◆ WHAT YOU ARE ASKED TO DO: Within the listing below, the lines to output run from the one containing "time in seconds" through the one containing "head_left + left"; copy them exactly and nothing else.

◆ DATA BLOCK:
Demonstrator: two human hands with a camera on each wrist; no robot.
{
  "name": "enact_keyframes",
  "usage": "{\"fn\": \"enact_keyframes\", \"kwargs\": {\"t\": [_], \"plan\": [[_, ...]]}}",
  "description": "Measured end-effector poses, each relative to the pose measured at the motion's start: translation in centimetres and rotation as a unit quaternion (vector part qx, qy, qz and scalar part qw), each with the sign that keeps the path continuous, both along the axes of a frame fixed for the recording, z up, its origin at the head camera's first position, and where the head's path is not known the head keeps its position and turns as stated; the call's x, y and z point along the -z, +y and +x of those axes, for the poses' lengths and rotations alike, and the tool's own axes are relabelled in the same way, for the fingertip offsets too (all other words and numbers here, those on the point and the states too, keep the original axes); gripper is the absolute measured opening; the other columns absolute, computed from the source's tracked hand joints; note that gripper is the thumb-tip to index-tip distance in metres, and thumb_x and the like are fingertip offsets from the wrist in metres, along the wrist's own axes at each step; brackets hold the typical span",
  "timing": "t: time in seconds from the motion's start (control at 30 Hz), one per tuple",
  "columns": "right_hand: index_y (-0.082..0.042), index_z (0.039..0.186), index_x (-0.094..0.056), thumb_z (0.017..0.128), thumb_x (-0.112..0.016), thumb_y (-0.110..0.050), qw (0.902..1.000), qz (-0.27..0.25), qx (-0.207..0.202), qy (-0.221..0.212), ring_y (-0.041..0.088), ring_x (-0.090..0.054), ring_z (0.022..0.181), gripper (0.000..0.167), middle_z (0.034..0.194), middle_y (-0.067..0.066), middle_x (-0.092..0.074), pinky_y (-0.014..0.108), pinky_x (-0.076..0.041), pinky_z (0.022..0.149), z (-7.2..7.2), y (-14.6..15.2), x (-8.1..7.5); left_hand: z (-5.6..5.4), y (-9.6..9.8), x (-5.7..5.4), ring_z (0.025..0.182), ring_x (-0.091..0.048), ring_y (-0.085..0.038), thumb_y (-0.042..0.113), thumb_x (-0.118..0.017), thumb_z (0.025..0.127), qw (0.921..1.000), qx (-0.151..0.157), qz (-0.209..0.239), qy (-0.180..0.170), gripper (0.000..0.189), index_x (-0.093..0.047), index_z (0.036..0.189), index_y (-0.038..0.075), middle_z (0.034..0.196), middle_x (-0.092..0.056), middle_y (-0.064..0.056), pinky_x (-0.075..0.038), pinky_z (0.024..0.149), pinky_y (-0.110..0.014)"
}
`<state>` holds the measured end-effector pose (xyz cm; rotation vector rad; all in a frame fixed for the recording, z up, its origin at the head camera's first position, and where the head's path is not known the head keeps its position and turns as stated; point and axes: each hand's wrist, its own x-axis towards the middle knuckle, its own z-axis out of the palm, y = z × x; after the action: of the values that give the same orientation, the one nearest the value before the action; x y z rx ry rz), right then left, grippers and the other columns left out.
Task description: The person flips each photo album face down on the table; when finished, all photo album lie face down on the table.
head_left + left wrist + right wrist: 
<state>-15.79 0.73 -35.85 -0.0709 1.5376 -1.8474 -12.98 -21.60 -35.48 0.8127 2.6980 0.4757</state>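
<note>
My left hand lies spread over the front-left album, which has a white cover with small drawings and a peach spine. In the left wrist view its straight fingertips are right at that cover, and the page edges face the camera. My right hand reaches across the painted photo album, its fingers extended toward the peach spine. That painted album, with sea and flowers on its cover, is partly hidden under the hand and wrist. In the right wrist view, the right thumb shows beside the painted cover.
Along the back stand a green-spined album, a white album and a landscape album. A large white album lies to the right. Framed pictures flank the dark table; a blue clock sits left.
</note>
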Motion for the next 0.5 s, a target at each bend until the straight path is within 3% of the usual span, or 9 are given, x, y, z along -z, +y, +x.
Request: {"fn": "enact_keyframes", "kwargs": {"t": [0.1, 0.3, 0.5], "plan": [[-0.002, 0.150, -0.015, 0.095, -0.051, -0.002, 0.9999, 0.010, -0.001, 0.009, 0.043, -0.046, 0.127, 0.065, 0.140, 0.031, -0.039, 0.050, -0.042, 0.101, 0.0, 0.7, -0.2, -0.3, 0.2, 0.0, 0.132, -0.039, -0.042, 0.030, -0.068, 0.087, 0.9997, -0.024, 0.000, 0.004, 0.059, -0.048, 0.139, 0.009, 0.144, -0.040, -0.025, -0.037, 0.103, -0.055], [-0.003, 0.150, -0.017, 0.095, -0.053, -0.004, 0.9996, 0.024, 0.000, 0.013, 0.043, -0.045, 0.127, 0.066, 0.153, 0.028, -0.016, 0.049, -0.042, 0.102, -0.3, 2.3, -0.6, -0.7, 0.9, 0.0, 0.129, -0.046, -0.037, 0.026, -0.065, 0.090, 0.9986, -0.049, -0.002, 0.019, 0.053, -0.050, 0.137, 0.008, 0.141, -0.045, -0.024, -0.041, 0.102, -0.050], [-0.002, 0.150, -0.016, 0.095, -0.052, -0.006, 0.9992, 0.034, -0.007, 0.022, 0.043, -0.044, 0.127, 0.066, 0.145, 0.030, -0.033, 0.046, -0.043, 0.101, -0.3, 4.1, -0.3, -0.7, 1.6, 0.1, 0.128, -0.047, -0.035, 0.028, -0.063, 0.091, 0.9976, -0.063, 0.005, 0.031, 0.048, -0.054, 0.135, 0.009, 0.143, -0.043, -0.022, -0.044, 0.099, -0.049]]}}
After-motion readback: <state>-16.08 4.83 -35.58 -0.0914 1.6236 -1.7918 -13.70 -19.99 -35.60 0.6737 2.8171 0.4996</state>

◆ ANSWER TO THE EXERCISE:
  "timing": "t: time in seconds from the motion's start (control at 30 Hz), one per tuple",
  "columns": "right_hand: index_y (-0.082..0.042), index_z (0.039..0.186), index_x (-0.094..0.056), thumb_z (0.017..0.128), thumb_x (-0.112..0.016), thumb_y (-0.110..0.050), qw (0.902..1.000), qz (-0.27..0.25), qx (-0.207..0.202), qy (-0.221..0.212), ring_y (-0.041..0.088), ring_x (-0.090..0.054), ring_z (0.022..0.181), gripper (0.000..0.167), middle_z (0.034..0.194), middle_y (-0.067..0.066), middle_x (-0.092..0.074), pinky_y (-0.014..0.108), pinky_x (-0.076..0.041), pinky_z (0.022..0.149), z (-7.2..7.2), y (-14.6..15.2), x (-8.1..7.5); left_hand: z (-5.6..5.4), y (-9.6..9.8), x (-5.7..5.4), ring_z (0.025..0.182), ring_x (-0.091..0.048), ring_y (-0.085..0.038), thumb_y (-0.042..0.113), thumb_x (-0.118..0.017), thumb_z (0.025..0.127), qw (0.921..1.000), qx (-0.151..0.157), qz (-0.209..0.239), qy (-0.180..0.170), gripper (0.000..0.189), index_x (-0.093..0.047), index_z (0.036..0.189), index_y (-0.038..0.075), middle_z (0.034..0.196), middle_x (-0.092..0.056), middle_y (-0.064..0.056), pinky_x (-0.075..0.038), pinky_z (0.024..0.149), pinky_y (-0.110..0.014)"
}
`<state>` holds the measured end-effector pose (xyz cm; rotation vector rad; all in a frame fixed for the recording, z up, its origin at the head camera's first position, and where the head's path is not known the head keeps its position and turns as stated; point and axes: each hand's wrist, its own x-axis towards the middle knuckle, its own z-axis out of the palm, y = z × x; after the action: of the values that give the same orientation, the one nearest the value before the action; x y z rx ry rz), right then left, grippers and the other columns left out.
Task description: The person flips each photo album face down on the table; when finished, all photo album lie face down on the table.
head_left + left wrist + right wrist: 

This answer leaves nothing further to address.